Task statement: Write out again, exactly, the lines below starting at the one with "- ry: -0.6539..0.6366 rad" and ending at the one with "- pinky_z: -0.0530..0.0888".

Information shown:
★ ★ ★ ★
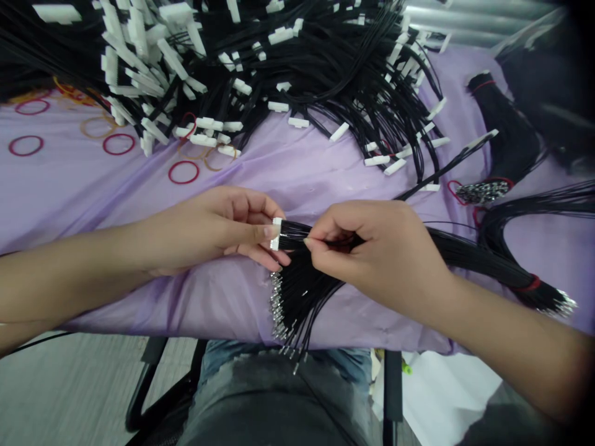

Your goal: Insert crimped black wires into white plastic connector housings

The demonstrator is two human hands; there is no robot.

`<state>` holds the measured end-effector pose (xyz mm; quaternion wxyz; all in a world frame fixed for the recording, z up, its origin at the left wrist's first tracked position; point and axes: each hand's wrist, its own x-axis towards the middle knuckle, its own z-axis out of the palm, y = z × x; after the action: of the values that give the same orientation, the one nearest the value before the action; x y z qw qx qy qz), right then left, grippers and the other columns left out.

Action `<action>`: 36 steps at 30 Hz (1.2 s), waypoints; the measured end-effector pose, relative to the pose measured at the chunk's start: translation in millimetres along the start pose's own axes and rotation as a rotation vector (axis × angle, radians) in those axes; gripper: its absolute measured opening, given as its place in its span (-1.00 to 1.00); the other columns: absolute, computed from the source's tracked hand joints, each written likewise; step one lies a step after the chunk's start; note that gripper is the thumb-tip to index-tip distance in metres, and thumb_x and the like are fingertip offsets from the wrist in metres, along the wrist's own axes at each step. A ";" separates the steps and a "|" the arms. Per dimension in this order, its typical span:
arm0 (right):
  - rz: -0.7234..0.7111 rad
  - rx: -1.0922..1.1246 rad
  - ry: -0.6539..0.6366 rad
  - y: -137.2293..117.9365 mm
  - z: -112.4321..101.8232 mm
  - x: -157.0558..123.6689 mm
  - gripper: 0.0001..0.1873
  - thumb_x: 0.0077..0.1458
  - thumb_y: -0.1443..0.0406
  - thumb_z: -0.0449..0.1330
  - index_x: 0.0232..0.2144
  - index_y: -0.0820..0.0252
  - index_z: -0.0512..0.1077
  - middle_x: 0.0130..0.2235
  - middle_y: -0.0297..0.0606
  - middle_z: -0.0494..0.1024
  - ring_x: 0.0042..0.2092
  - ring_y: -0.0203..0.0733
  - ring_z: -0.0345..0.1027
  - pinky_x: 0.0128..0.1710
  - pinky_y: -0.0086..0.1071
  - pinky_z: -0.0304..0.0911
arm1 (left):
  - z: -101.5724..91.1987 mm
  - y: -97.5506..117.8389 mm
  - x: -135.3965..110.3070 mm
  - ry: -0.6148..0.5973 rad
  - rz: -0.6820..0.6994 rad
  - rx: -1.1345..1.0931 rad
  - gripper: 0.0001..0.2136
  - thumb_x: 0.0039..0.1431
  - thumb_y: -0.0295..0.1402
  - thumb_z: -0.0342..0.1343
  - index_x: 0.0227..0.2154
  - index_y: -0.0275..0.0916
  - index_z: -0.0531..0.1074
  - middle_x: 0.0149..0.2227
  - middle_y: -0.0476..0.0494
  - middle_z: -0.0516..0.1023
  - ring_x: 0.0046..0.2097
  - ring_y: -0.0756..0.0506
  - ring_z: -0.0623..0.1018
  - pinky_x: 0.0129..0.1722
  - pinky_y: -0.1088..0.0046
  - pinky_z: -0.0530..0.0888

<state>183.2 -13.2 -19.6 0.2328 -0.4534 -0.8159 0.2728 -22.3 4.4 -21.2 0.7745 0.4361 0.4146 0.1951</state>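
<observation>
My left hand (248,229) pinches a white connector housing (276,234) between thumb and fingers. Several black wires run out of the housing's right side. Just to the right, my right hand (367,238) is closed in a pinch on a black wire (297,234) close to the housing. Beneath both hands lies a fanned bundle of black wires (307,291), its silver crimped terminals (277,303) pointing left and down at the table's front edge. My right fingertips partly hide the wire they grip.
A heap of black cables with white connectors (134,62) covers the back of the purple-covered table (223,303). Red rubber bands (183,172) lie at left. Tied wire bundles (502,130) rest at right, one with a red band (530,285).
</observation>
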 end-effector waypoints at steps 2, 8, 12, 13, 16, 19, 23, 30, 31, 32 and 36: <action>0.010 0.012 0.002 -0.2 0.4 0.6 -0.88 -0.05 0.42 0.20 -0.59 0.22 0.43 -0.59 -0.43 0.43 -0.55 -0.42 0.21 -0.47 -0.45 0.10 | -0.2 0.0 0.2 -0.003 0.005 -0.001 -0.94 0.15 -0.58 0.07 -0.31 -0.40 0.39 -0.42 -0.08 0.59 -0.37 0.01 0.62 -0.29 0.56 0.57; 0.019 0.073 -0.013 0.6 0.0 1.0 -0.87 -0.09 0.45 0.21 -0.62 0.24 0.41 -0.63 -0.48 0.38 -0.56 -0.48 0.16 -0.52 -0.52 0.07 | -1.1 -3.4 3.2 -0.007 0.019 0.014 -0.93 0.11 -0.56 0.08 -0.32 -0.40 0.40 -0.43 -0.08 0.60 -0.36 -0.01 0.63 -0.31 0.52 0.58; 0.021 0.103 -0.011 1.4 1.3 0.6 -0.87 -0.09 0.45 0.20 -0.61 0.23 0.43 -0.62 -0.47 0.39 -0.57 -0.47 0.17 -0.56 -0.53 0.06 | -1.8 -3.3 2.6 -0.013 0.015 0.007 -0.95 0.13 -0.57 0.08 -0.33 -0.40 0.39 -0.42 -0.08 0.58 -0.34 -0.01 0.63 -0.30 0.52 0.58; 0.019 0.105 -0.004 1.6 1.9 0.6 -0.87 -0.08 0.45 0.20 -0.61 0.24 0.43 -0.62 -0.47 0.40 -0.56 -0.47 0.17 -0.56 -0.53 0.06 | -1.8 -3.0 2.3 -0.014 0.012 0.010 -0.96 0.14 -0.57 0.08 -0.33 -0.40 0.39 -0.41 -0.09 0.58 -0.33 -0.02 0.63 -0.29 0.51 0.58; -0.001 0.115 0.022 2.1 3.9 0.6 -0.87 -0.07 0.45 0.21 -0.60 0.24 0.44 -0.62 -0.46 0.40 -0.56 -0.47 0.19 -0.54 -0.53 0.08 | -2.0 -2.4 2.5 -0.013 0.000 0.001 -0.97 0.17 -0.54 0.08 -0.32 -0.39 0.39 -0.39 -0.15 0.59 -0.30 -0.05 0.63 -0.29 0.51 0.58; -0.023 0.127 0.032 2.8 4.8 0.4 -0.88 -0.07 0.47 0.21 -0.59 0.24 0.43 -0.61 -0.45 0.41 -0.55 -0.47 0.21 -0.54 -0.54 0.09 | -2.7 -3.4 3.8 -0.006 -0.006 -0.015 -0.95 0.15 -0.49 0.14 -0.34 -0.36 0.39 -0.38 -0.18 0.59 -0.30 -0.07 0.62 -0.29 0.52 0.58; -0.027 0.111 0.052 4.0 5.1 -0.5 -0.86 -0.09 0.51 0.20 -0.59 0.25 0.43 -0.60 -0.46 0.41 -0.56 -0.47 0.21 -0.55 -0.55 0.08 | -5.2 -7.1 4.3 -0.041 -0.012 -0.042 -0.96 0.18 -0.51 0.09 -0.32 -0.38 0.37 -0.37 -0.18 0.57 -0.28 -0.06 0.62 -0.28 0.51 0.59; -0.029 0.142 0.039 3.6 5.1 -0.7 -0.88 -0.07 0.50 0.21 -0.58 0.29 0.44 -0.60 -0.44 0.40 -0.55 -0.50 0.20 -0.56 -0.59 0.08 | -6.5 -11.7 5.9 -0.051 0.020 -0.050 -0.96 0.19 -0.53 0.08 -0.30 -0.41 0.36 -0.37 -0.16 0.56 -0.29 -0.04 0.62 -0.27 0.52 0.59; -0.032 0.143 0.037 3.2 5.1 -0.5 -0.88 -0.06 0.50 0.21 -0.58 0.29 0.44 -0.60 -0.44 0.40 -0.55 -0.50 0.20 -0.55 -0.59 0.08 | -6.4 -12.4 6.5 -0.050 0.024 -0.052 -0.96 0.19 -0.53 0.08 -0.30 -0.41 0.36 -0.37 -0.16 0.56 -0.29 -0.04 0.63 -0.27 0.52 0.59; -0.035 0.137 0.034 3.1 5.2 -0.4 -0.88 -0.06 0.50 0.21 -0.58 0.29 0.44 -0.60 -0.44 0.40 -0.55 -0.50 0.20 -0.55 -0.59 0.08 | -6.4 -13.0 7.2 -0.049 0.029 -0.056 -0.96 0.18 -0.53 0.09 -0.31 -0.40 0.36 -0.37 -0.16 0.56 -0.29 -0.04 0.63 -0.26 0.51 0.59; -0.059 0.089 0.049 4.9 7.0 0.2 -0.89 -0.06 0.50 0.21 -0.57 0.30 0.46 -0.59 -0.43 0.41 -0.54 -0.49 0.21 -0.53 -0.58 0.09 | -6.2 -14.1 8.5 -0.026 0.026 -0.076 -0.94 0.14 -0.48 0.16 -0.34 -0.35 0.38 -0.37 -0.12 0.57 -0.28 -0.06 0.63 -0.24 0.48 0.58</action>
<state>181.7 -12.4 -28.1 0.2807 -0.4248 -0.8101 0.2908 -23.3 5.5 -38.7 0.7933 0.4140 0.3913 0.2150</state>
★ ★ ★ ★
Response box:
  - ry: -0.6539..0.6366 rad
  - y: -137.2293..117.9365 mm
  - z: -112.4321..101.8232 mm
  - x: -157.0558..123.6689 mm
  - gripper: 0.0001..0.1873
  - thumb_x: 0.0077..0.1458
  - thumb_y: -0.1443..0.0406
  - thumb_z: -0.0449..0.1330
  - index_x: 0.0232..0.2144
  - index_y: -0.0820..0.0252
  - index_z: -0.0512..0.1077
  - middle_x: 0.0130..0.2235
  - middle_y: -0.0297..0.0606
  - middle_z: -0.0494..0.1024
  - ring_x: 0.0042..0.2092
  - ring_y: -0.0203..0.0733
  - ring_z: -0.0345..0.1027
  - pinky_x: 0.0128..0.1710
  - pinky_y: -0.0086..0.1071
  - pinky_z: -0.0304..0.0911
arm1 (left):
  - z: -101.5724..91.1987 mm
  - y: -97.5506..117.8389 mm
  - x: -135.3965..110.3070 mm
  - ry: -0.6148..0.5973 rad
  - rz: -0.6820..0.6994 rad
  - rx: -1.1345..1.0931 rad
  - gripper: 0.0001..0.2136
  - thumb_x: 0.0039..0.1431
  - thumb_y: -0.0295..0.1402
  - thumb_z: -0.0342..0.1343
  - index_x: 0.0227..0.2154
  - index_y: -0.0275..0.0916
  - index_z: -0.0531..0.1074
  - middle_x: 0.0149..0.2227
  - middle_y: -0.0476..0.0494
  - middle_z: -0.0516..0.1023
  - ring_x: 0.0046..0.2097
  - ring_y: -0.0756..0.0506
  - ring_z: -0.0623..0.1018
  - pinky_x: 0.0129..0.1722
  - pinky_y: -0.1088..0.0046
  - pinky_z: -0.0530..0.0888

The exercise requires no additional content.